▶ **The problem**: Transcribe the records exactly. Pictures do not belong in the transcription.

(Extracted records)

────────────────────────────────────────

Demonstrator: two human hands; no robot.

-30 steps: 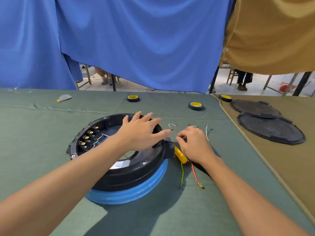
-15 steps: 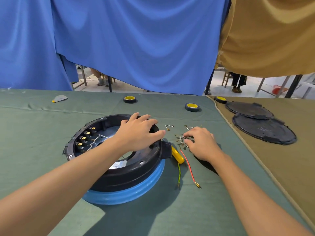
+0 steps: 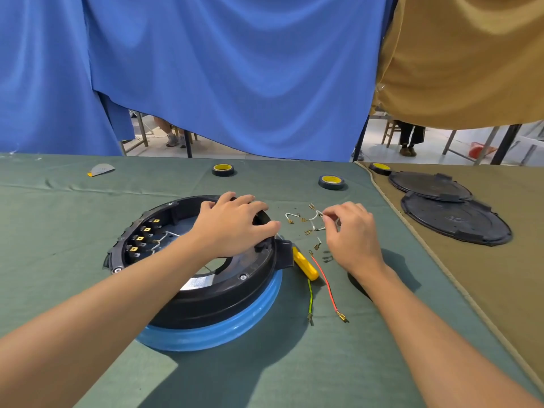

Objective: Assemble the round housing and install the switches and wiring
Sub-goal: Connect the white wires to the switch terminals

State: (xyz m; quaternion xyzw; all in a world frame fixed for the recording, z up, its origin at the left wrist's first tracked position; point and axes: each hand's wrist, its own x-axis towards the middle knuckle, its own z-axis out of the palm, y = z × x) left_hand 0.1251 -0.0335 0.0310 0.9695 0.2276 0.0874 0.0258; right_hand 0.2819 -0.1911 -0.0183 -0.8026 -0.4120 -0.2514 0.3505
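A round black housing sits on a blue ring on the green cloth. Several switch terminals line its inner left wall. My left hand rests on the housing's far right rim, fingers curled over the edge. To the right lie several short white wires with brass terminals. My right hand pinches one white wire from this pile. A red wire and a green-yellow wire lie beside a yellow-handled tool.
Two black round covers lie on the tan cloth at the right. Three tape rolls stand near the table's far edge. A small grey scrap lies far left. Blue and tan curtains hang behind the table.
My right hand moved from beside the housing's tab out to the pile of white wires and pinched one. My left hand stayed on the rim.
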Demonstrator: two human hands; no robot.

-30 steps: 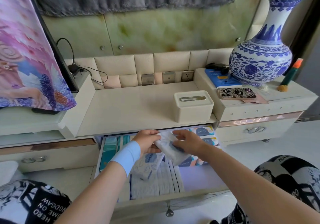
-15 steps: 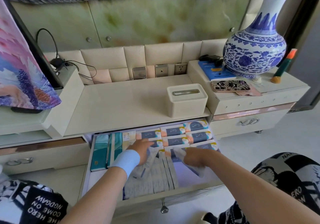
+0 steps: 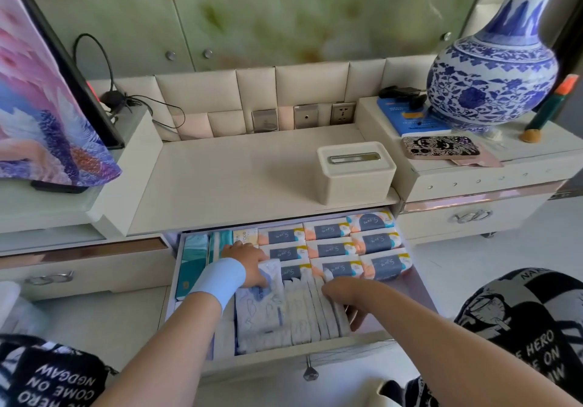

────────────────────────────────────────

▶ **Result for this task**:
Demonstrator: two human hands; no robot.

-30 steps: 
-15 steps: 
+0 steps: 

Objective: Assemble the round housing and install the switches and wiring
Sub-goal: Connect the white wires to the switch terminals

State: (xyz m; quaternion xyzw; all in a world frame fixed for the recording, z up, its origin at the left wrist's first tracked position; point and axes: each hand's wrist, its own x-axis towards the middle knuckle, its own z-axis out of the palm, y = z × x) left_hand 0.1251 -0.0335 0.0310 0.9695 0.2276 0.0874 0.0258; right_hand 0.2819 -0.1911 -0.0183 -0.8026 -0.4120 -0.2514 0.3505
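A round black housing sits on a blue ring on the green cloth. Several switch terminals line its inner left wall. My left hand rests on the housing's far right rim, fingers curled over the edge. To the right lie several short white wires with brass terminals. My right hand pinches one white wire from this pile. A red wire and a green-yellow wire lie beside a yellow-handled tool.
Two black round covers lie on the tan cloth at the right. Three tape rolls stand near the table's far edge. A small grey scrap lies far left. Blue and tan curtains hang behind the table.
My right hand moved from beside the housing's tab out to the pile of white wires and pinched one. My left hand stayed on the rim.
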Demonstrator: two human hands; no robot.

-30 steps: 
-15 steps: 
+0 steps: 

The exercise is done now.